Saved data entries
====

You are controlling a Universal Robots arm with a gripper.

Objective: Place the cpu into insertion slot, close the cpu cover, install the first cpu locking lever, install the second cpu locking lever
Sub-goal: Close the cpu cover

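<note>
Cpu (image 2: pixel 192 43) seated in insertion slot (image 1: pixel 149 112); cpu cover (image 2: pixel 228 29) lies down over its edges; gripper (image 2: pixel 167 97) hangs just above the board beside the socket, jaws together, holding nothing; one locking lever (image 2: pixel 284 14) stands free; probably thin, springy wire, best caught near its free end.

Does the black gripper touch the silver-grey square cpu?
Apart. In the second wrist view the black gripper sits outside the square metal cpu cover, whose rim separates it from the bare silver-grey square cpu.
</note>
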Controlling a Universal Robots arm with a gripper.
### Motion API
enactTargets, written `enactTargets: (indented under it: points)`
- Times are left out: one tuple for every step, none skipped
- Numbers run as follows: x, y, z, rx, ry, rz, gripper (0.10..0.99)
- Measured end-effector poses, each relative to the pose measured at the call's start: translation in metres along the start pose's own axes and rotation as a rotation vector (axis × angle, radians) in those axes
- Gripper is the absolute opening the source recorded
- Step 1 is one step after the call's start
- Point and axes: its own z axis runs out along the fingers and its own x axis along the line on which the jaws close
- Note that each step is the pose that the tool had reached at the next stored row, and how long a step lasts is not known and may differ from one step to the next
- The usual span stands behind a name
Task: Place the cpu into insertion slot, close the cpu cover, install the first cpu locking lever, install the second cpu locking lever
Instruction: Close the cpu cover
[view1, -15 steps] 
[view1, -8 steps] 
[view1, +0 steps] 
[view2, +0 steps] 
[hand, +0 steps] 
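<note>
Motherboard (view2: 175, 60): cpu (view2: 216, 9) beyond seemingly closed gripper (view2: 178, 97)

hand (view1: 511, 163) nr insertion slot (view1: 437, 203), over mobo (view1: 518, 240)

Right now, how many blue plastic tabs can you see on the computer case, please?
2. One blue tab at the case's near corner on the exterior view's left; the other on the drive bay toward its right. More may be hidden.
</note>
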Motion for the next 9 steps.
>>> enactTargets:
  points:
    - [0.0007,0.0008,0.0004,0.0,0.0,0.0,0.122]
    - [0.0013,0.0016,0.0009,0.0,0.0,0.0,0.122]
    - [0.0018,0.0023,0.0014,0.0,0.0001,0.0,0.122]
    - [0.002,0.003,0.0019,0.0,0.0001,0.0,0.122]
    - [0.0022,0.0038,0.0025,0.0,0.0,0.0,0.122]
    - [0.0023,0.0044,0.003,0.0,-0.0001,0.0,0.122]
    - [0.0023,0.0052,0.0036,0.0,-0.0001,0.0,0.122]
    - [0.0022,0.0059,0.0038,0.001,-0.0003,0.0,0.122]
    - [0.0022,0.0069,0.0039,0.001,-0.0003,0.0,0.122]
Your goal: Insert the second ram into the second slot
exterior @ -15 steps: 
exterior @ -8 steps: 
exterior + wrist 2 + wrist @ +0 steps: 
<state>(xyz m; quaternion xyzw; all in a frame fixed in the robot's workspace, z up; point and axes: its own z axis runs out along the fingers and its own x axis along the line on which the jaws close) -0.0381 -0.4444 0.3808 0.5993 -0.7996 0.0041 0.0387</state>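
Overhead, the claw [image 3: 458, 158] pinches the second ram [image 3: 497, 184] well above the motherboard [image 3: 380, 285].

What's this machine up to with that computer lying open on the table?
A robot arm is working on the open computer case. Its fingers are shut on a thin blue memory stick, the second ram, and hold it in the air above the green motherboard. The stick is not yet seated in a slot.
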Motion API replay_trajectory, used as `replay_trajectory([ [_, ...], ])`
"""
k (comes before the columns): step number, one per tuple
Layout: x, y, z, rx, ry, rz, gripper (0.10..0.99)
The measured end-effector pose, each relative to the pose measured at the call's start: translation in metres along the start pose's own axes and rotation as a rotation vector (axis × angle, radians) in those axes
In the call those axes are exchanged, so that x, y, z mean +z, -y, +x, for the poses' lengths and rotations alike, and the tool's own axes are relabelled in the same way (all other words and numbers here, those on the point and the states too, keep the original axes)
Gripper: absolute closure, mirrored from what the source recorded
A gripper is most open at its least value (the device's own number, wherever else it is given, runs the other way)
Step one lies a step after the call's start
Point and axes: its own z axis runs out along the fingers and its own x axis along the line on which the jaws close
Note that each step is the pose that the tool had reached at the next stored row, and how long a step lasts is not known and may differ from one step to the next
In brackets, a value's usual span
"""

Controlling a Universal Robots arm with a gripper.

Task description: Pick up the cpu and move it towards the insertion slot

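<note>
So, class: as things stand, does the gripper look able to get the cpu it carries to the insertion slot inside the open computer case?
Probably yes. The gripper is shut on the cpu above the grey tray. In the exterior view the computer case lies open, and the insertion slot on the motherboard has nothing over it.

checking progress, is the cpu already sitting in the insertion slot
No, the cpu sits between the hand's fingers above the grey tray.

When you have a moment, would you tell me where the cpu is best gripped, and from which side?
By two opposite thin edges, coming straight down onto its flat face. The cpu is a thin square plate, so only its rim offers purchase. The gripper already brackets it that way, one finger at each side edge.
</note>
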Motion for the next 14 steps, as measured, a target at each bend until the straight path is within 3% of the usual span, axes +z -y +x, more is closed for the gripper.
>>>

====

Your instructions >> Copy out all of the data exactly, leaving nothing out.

Exercise response >>
You are controlling a Universal Robots arm with a gripper.

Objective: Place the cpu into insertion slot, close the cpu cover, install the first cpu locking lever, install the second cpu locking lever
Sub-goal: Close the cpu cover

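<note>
Cpu (image 2: pixel 192 43) seated in insertion slot (image 1: pixel 149 112); cpu cover (image 2: pixel 228 29) lies down over its edges; gripper (image 2: pixel 167 97) hangs just above the board beside the socket, jaws together, holding nothing; one locking lever (image 2: pixel 284 14) stands free; probably thin, springy wire, best caught near its free end.

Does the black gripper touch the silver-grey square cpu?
Apart. In the second wrist view the black gripper sits outside the square metal cpu cover, whose rim separates it from the bare silver-grey square cpu.
</note>
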Controlling a Universal Robots arm with a gripper.
### Motion API
enactTargets, written `enactTargets: (indented under it: points)`
- Times are left out: one tuple for every step, none skipped
- Numbers run as follows: x, y, z, rx, ry, rz, gripper (0.10..0.99)
- Measured end-effector poses, each relative to the pose measured at the call's start: translation in metres along the start pose's own axes and rotation as a rotation vector (axis × angle, radians) in those axes
- Gripper is the absolute opening the source recorded
- Step 1 is one step after the call's start
- Point and axes: its own z axis runs out along the fingers and its own x axis along the line on which the jaws close
- Note that each step is the pose that the tool had reached at the next stored row, and how long a step lasts is not known and may differ from one step to the next
- The usual span stands behind a name
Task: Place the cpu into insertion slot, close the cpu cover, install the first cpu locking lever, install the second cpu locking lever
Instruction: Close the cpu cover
[view1, -15 steps] 
[view1, -8 steps] 
[view1, +0 steps] 
[view2, +0 steps] 
[hand, +0 steps] 
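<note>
Motherboard (view2: 175, 60): cpu (view2: 216, 9) beyond seemingly closed gripper (view2: 178, 97)

hand (view1: 511, 163) nr insertion slot (view1: 437, 203), over mobo (view1: 518, 240)

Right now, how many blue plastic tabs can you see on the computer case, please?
2. One blue tab at the case's near corner on the exterior view's left; the other on the drive bay toward its right. More may be hidden.
</note>
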Motion for the next 9 steps.
>>> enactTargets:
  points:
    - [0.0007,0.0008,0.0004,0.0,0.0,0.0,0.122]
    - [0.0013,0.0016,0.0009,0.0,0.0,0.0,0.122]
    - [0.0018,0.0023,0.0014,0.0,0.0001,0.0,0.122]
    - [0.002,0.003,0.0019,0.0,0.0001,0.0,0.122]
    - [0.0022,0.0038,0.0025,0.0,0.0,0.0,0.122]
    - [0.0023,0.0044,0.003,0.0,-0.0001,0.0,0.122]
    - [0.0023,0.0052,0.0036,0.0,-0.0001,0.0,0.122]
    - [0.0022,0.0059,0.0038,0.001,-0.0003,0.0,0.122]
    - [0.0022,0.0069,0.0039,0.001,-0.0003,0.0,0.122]
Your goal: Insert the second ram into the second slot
exterior @ -15 steps: 
exterior @ -8 steps: 
exterior + wrist 2 + wrist @ +0 steps: 
<state>(xyz m; quaternion xyzw; all in a frame fixed in the robot's workspace, z up; point and axes: its own z axis runs out along the fingers and its own x axis along the line on which the jaws close) -0.0381 -0.4444 0.3808 0.5993 -0.7996 0.0041 0.0387</state>
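Overhead, the claw [image 3: 458, 158] pinches the second ram [image 3: 497, 184] well above the motherboard [image 3: 380, 285].

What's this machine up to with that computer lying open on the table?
A robot arm is working on the open computer case. Its fingers are shut on a thin blue memory stick, the second ram, and hold it in the air above the green motherboard. The stick is not yet seated in a slot.
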Motion API replay_trajectory, used as `replay_trajectory([ [_, ...], ])`
"""
k (comes before the columns): step number, one per tuple
Layout: x, y, z, rx, ry, rz, gripper (0.10..0.99)
The measured end-effector pose, each relative to the pose measured at the call's start: translation in metres along the start pose's own axes and rotation as a rotation vector (axis × angle, radians) in those axes
In the call those axes are exchanged, so that x, y, z mean +z, -y, +x, for the poses' lengths and rotations alike, and the tool's own axes are relabelled in the same way (all other words and numbers here, those on the point and the states too, keep the original axes)
Gripper: absolute closure, mirrored from what the source recorded
A gripper is most open at its least value (the device's own number, wherever else it is given, runs the other way)
Step one lies a step after the call's start
Point and axes: its own z axis runs out along the fingers and its own x axis along the line on which the jaws close
Note that each step is the pose that the tool had reached at the next stored row, and how long a step lasts is not known and may differ from one step to the next
In brackets, a value's usual span
"""

Controlling a Universal Robots arm with a gripper.

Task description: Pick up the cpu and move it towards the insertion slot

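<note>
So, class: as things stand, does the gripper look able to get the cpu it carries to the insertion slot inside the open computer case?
Probably yes. The gripper is shut on the cpu above the grey tray. In the exterior view the computer case lies open, and the insertion slot on the motherboard has nothing over it.

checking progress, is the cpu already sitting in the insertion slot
No, the cpu sits between the hand's fingers above the grey tray.

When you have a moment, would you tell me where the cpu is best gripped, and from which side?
By two opposite thin edges, coming straight down onto its flat face. The cpu is a thin square plate, so only its rim offers purchase. The gripper already brackets it that way, one finger at each side edge.
</note>
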Motion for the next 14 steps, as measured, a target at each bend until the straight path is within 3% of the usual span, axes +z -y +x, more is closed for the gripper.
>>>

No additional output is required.